WHAT THE TASK REQUIRES:
Wherever the string "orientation" shows up in the material below, copy that line.

PROVIDED DATA:
________________

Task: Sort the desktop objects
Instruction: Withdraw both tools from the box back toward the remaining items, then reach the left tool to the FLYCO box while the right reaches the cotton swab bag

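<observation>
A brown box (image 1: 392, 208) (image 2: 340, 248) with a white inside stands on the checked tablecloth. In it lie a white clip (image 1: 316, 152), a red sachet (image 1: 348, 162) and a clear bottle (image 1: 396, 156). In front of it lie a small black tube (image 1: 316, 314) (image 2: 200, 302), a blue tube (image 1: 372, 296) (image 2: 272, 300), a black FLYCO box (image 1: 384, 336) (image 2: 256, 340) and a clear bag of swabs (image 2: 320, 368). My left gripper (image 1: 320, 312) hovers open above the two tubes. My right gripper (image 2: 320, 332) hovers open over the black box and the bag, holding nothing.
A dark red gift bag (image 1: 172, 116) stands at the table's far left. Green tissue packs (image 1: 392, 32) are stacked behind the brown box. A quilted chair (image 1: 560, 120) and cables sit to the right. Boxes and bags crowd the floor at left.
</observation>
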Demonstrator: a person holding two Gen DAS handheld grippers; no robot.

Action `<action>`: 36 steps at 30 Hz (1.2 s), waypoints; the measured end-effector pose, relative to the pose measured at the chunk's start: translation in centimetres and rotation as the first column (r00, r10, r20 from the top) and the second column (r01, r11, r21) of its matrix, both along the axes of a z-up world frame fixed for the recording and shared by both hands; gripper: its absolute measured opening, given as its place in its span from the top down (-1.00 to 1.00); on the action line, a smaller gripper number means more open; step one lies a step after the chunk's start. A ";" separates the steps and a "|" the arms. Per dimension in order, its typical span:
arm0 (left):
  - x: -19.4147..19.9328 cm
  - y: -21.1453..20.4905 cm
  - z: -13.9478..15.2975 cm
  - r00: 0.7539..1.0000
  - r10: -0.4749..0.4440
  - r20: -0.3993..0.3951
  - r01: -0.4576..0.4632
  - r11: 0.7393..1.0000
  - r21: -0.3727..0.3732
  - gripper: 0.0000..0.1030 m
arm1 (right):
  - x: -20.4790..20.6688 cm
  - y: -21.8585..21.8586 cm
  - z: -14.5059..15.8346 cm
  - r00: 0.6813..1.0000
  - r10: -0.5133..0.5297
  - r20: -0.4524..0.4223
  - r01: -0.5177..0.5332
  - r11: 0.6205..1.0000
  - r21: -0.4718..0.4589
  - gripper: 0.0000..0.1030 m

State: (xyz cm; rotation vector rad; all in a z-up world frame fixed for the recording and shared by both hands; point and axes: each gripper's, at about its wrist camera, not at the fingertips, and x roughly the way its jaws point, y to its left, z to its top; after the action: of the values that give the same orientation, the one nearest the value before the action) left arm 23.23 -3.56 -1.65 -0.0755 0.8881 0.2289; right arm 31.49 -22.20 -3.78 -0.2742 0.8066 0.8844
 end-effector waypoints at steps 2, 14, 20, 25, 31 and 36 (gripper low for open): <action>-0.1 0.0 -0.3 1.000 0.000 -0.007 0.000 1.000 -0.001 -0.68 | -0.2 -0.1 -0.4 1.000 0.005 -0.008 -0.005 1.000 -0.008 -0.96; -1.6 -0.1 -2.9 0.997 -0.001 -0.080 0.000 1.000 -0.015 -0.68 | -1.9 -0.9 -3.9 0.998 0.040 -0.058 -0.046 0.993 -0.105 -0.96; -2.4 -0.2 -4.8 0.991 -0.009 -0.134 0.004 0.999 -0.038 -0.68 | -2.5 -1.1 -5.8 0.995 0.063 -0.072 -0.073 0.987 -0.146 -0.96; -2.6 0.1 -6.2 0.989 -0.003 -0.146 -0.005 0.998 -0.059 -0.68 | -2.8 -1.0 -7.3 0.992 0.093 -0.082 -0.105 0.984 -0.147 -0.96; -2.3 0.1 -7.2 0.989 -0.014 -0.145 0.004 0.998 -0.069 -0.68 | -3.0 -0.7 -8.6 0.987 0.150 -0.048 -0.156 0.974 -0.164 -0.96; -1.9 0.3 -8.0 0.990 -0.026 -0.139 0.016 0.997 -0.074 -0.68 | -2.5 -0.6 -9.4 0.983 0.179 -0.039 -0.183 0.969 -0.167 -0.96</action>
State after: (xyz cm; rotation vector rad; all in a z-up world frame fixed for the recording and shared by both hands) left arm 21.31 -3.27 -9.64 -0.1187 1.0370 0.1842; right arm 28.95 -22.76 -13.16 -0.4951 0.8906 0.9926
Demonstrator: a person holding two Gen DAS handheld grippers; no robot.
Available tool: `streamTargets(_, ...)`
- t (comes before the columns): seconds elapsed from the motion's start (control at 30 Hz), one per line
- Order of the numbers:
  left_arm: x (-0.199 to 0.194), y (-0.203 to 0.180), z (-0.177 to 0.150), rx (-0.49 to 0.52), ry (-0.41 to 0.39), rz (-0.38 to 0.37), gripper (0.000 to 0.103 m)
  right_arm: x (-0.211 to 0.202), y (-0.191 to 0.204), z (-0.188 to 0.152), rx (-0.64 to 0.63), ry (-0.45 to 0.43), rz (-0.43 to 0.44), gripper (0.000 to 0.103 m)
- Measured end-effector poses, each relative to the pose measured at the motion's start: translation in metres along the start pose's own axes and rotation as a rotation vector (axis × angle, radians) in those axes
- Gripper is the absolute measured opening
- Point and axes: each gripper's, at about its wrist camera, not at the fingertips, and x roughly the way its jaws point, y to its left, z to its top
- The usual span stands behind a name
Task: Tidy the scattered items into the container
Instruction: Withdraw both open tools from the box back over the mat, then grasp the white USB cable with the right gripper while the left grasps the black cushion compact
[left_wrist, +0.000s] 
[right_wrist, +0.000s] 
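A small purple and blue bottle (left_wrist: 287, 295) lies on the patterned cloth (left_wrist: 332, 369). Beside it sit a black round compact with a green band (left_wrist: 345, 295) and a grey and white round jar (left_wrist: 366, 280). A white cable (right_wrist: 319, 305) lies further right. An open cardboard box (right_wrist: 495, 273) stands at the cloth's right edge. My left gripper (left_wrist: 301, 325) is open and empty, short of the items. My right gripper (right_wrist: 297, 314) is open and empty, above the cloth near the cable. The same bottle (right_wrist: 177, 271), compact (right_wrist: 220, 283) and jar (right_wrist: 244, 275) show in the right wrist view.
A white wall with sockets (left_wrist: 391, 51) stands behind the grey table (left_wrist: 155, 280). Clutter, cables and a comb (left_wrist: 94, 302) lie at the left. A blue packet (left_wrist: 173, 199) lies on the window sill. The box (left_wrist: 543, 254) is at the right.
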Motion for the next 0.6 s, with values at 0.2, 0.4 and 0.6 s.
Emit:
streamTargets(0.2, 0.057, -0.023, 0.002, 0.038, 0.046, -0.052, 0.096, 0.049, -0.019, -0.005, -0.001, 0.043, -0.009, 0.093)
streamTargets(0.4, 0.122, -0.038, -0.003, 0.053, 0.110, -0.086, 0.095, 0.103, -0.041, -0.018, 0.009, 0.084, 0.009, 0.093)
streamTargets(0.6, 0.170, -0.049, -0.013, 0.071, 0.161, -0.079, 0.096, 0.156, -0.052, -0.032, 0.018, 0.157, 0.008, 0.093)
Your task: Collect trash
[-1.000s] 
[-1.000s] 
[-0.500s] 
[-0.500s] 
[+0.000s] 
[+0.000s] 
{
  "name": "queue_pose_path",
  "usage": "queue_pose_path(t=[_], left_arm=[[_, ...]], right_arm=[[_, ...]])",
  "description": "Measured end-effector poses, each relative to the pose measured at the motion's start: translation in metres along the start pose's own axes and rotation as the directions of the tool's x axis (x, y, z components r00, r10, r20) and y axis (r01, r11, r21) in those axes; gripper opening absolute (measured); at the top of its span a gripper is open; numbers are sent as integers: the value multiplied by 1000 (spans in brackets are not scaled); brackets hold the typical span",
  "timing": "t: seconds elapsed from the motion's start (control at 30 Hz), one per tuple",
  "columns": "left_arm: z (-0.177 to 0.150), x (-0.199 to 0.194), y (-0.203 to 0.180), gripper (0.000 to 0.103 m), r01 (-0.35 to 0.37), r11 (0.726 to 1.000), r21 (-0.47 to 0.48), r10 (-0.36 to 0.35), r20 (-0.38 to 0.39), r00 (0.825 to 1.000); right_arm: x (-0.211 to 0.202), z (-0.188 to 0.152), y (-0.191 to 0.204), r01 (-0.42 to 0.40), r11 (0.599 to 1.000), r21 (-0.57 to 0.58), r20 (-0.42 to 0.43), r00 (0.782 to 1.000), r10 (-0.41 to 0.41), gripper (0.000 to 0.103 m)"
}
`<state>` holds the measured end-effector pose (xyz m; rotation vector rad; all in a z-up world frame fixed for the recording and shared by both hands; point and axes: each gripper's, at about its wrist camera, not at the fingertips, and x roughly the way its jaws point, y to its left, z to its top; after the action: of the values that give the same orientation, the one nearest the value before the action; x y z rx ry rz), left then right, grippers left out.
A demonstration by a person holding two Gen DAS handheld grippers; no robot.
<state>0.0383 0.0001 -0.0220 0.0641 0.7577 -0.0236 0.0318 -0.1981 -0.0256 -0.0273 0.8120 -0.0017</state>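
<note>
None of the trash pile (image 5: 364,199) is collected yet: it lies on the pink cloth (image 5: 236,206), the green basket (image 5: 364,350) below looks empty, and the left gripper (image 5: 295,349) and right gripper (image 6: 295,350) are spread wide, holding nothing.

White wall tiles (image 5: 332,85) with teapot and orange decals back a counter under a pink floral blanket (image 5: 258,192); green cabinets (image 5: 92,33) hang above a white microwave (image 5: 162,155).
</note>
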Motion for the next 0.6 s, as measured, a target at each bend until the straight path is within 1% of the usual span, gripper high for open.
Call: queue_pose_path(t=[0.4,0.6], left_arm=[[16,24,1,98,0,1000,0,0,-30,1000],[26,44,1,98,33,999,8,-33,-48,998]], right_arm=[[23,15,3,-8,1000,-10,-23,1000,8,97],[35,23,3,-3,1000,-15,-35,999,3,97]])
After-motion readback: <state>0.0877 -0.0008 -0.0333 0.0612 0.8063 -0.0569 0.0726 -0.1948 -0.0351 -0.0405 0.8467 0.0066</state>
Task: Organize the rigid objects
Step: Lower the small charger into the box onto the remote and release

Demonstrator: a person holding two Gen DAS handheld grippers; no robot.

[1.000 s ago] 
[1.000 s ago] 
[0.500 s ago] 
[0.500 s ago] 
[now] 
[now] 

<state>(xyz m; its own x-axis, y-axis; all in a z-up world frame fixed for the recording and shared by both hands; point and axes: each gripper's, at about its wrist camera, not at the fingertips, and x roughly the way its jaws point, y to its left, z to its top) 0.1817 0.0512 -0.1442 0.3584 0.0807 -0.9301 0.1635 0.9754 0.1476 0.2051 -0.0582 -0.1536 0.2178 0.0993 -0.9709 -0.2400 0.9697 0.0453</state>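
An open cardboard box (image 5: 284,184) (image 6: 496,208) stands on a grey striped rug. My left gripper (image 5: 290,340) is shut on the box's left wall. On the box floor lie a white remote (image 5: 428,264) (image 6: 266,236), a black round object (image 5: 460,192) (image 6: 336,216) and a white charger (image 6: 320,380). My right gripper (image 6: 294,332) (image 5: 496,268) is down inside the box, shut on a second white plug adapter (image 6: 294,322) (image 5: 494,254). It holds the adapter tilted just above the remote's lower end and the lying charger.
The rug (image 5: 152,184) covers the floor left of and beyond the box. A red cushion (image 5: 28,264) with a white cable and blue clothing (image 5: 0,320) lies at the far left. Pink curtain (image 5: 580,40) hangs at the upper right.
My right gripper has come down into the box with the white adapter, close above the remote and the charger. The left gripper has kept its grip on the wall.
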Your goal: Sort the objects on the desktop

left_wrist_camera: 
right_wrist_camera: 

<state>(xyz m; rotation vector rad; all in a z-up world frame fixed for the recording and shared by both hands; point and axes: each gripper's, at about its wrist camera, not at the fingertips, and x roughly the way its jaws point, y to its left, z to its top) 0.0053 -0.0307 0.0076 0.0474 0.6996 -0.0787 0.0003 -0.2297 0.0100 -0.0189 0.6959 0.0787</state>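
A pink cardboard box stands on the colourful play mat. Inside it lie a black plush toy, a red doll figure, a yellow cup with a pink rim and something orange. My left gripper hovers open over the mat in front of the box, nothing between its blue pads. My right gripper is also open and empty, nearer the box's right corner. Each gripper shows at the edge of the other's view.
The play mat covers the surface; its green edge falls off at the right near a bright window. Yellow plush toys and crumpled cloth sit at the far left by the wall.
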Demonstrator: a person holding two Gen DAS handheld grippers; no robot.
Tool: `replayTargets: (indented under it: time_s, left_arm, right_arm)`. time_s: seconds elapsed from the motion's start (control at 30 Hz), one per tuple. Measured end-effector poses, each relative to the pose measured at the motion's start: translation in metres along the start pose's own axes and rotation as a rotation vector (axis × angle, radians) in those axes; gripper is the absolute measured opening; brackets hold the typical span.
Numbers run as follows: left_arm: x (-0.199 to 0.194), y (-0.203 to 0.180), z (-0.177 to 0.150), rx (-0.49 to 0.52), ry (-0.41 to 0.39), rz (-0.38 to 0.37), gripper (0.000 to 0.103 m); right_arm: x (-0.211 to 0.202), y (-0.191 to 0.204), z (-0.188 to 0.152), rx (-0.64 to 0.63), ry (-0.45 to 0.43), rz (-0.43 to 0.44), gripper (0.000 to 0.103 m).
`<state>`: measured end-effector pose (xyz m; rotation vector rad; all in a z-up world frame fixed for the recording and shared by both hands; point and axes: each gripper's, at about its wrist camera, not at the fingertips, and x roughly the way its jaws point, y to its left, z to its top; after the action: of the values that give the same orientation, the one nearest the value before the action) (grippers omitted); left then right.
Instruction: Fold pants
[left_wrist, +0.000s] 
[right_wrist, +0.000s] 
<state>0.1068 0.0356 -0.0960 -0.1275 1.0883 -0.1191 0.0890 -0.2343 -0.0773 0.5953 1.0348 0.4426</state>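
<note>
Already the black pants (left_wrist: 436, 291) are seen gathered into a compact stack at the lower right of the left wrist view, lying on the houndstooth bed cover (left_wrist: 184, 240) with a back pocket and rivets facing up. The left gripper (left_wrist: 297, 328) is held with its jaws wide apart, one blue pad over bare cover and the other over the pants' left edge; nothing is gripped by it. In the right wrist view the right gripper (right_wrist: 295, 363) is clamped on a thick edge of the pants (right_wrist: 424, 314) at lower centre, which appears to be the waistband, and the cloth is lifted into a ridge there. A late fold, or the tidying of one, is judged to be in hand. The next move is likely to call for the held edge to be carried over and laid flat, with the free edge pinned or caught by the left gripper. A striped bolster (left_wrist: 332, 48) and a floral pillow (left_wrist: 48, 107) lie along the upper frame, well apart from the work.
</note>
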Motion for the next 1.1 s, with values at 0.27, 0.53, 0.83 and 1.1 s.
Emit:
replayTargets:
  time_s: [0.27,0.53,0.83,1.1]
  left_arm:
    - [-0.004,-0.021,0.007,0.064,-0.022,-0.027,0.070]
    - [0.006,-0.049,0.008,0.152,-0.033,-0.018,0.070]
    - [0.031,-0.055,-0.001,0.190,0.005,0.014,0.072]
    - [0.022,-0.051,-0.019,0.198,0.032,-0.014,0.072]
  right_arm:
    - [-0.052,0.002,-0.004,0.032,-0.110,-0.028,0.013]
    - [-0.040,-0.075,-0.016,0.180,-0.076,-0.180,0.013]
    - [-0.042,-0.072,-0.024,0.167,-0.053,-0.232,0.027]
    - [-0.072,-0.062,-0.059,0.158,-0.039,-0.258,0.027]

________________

ANSWER AREA:
State: (xyz cm; rotation vector rad; all in a z-up world frame fixed for the recording and shared by both hands; point and axes: each gripper's, at about its wrist camera, not at the fingertips, and x roughly the way its jaws point, y to its left, z to its top; after the action: of the values that give the same orientation, the one nearest the value before the action) left arm 23.23 -3.56 -1.65 -0.0755 0.8881 0.2289; right arm 31.49 -22.20 -3.78 -0.2742 0.8066 0.8844
`<state>` holds the measured end-effector pose (xyz m; rotation vector rad; all in a z-up world frame fixed for the recording and shared by both hands; point and axes: each gripper's, at about its wrist camera, not at the fingertips, and x roughly the way its jaws point, y to its left, z to its top; after the action: of the values that give the same orientation, the one nearest the value before the action; x y z rx ry rz), left then right, grippers left out.
`<state>`: measured end-effector pose (xyz m; rotation vector rad; all in a z-up world frame fixed for the recording and shared by both hands; point and axes: each gripper's, at about its wrist camera, not at the fingertips, and x roughly the way its jaws point, y to its left, z to its top; after the action: of the values that give the same orientation, the one nearest the value before the action) (grippers omitted); left then right.

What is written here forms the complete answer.